What to work on — Look through the data below and count each line where the word "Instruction" appears. Reply with the count alone.

------ Provided material ------

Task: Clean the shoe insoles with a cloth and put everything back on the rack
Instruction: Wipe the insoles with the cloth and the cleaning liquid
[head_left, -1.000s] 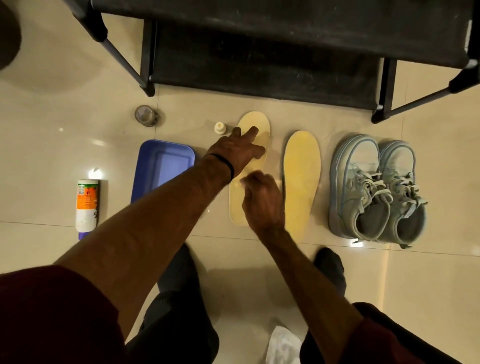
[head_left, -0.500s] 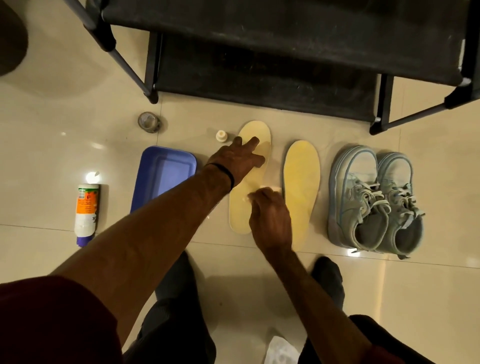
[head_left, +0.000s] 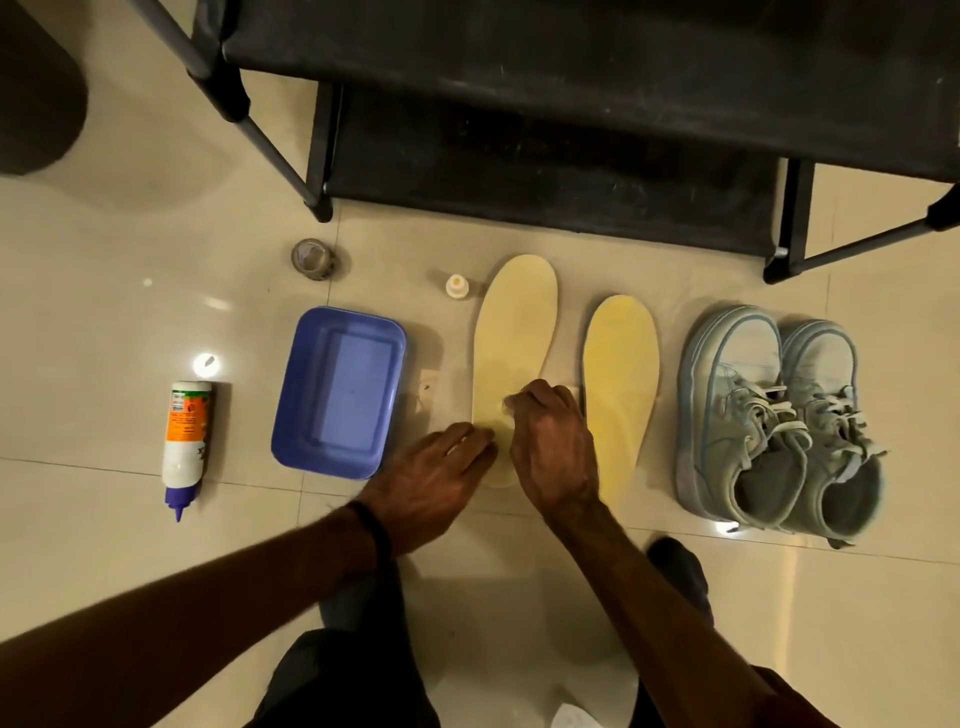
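Observation:
Two yellow insoles lie side by side on the tiled floor, the left insole (head_left: 511, 332) and the right insole (head_left: 621, 374). My right hand (head_left: 556, 447) is bunched on a small white cloth (head_left: 571, 391), pressing it onto the heel half of the left insole. My left hand (head_left: 436, 478) lies flat with its fingertips on that insole's heel edge. A pair of grey-blue sneakers (head_left: 774, 415) stands to the right of the insoles. The black shoe rack (head_left: 545, 156) stands behind them.
A blue plastic tray (head_left: 337, 389) sits left of the insoles. A white and orange bottle (head_left: 187, 441) lies further left. A small white cap (head_left: 456, 286) and a roll of tape (head_left: 311, 258) lie near the rack's leg. My knees fill the bottom.
My left hand has slid from the toe end of the left insole down to its heel edge. My right hand has stayed on the cloth, rubbing the lower half.

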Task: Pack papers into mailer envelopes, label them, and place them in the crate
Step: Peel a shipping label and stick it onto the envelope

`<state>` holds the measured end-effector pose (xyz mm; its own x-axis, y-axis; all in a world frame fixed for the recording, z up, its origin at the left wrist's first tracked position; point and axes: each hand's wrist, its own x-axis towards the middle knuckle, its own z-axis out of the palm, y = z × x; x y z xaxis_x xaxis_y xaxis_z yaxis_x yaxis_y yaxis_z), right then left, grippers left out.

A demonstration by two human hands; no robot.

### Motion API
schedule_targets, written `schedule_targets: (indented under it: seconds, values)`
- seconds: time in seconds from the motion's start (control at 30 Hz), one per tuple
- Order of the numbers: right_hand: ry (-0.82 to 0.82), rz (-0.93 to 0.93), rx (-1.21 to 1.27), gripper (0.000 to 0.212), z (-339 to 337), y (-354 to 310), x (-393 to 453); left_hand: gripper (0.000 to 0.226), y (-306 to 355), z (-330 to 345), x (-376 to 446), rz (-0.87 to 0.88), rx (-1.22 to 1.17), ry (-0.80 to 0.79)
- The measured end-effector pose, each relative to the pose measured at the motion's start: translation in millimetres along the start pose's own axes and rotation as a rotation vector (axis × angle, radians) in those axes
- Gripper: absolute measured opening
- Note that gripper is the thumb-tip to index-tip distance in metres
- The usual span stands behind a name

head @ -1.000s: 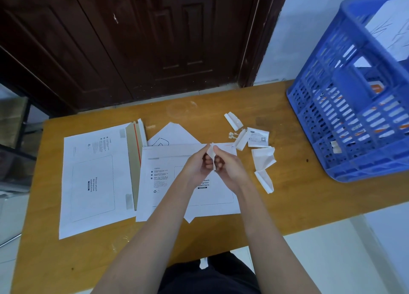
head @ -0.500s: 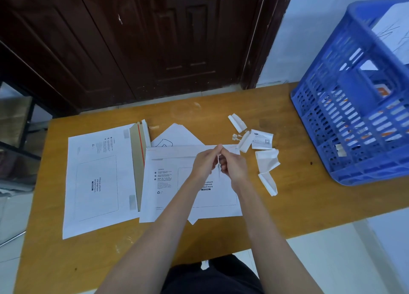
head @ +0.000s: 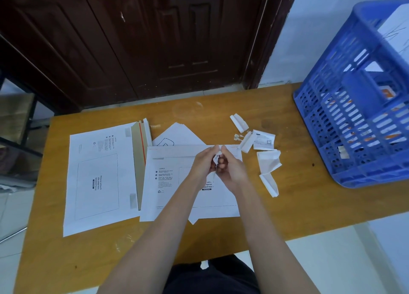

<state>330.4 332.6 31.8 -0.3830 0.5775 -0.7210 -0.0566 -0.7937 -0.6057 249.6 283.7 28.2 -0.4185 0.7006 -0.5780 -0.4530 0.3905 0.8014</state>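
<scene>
My left hand [head: 202,163] and right hand [head: 230,169] both pinch a small crumpled white paper strip [head: 216,157] above the flat white cardboard mailer envelope [head: 172,183] on the wooden table [head: 287,205]. The blue slatted plastic crate [head: 358,107] stands at two o'clock, white peeled scraps [head: 269,161] lying between

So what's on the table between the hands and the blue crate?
In the head view, crumpled white paper scraps and a small printed label lie there, then bare table before the crate.

Table [head: 287,205]: smooth, slightly glossy wood; mailer envelope [head: 168,194]: matt white card; crate [head: 358,125]: perforated blue plastic; door [head: 155,39]: dark varnished wood.
</scene>
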Motion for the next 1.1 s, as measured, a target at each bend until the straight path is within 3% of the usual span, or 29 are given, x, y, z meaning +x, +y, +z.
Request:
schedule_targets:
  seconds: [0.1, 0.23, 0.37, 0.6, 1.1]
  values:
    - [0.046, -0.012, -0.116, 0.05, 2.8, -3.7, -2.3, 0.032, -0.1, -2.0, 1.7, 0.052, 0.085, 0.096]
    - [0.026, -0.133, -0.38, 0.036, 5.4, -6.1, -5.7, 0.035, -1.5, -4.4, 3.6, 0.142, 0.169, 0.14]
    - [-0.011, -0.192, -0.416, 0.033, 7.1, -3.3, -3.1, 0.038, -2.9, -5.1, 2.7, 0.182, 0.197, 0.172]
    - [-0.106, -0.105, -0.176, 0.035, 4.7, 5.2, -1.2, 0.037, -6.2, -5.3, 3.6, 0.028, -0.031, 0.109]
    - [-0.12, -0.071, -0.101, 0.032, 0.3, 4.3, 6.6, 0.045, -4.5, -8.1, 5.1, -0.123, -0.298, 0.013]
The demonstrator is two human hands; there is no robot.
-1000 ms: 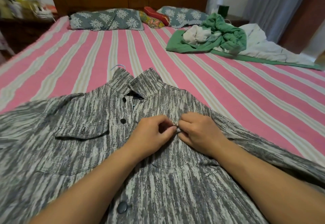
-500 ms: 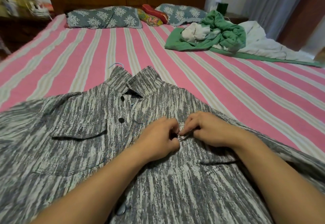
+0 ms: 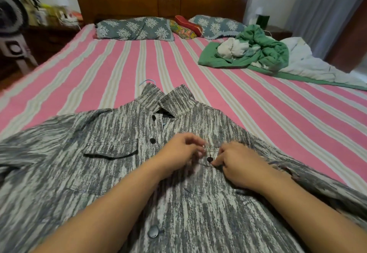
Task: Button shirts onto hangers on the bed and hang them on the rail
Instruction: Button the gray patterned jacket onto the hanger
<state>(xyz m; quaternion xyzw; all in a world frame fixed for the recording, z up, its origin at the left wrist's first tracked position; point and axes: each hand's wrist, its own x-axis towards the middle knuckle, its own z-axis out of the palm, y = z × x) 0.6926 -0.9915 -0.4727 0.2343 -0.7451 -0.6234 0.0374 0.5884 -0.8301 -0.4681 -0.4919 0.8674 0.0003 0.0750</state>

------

Response — 2